Find the word "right" in the listing. Copy out each line where it occurs.

==== INFORMATION PROVIDED

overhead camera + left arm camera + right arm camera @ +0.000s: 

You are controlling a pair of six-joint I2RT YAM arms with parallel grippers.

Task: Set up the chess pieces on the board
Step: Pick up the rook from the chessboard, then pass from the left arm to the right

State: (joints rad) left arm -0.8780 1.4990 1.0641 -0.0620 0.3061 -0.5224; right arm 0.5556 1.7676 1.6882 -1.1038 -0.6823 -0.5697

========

# TASK RESULT
overhead camera + left arm camera + right arm camera @ +0.000s: 
Step: Pick up the rook from the chessboard, then pass from the left arm to the right
State: (joints rad) left arm -0.8780 1.4990 1.0641 -0.0620 0.3061 -0.5224; right arm 0.5556 1.7676 1.6882 -1.1038 -0.6823 -0.5697

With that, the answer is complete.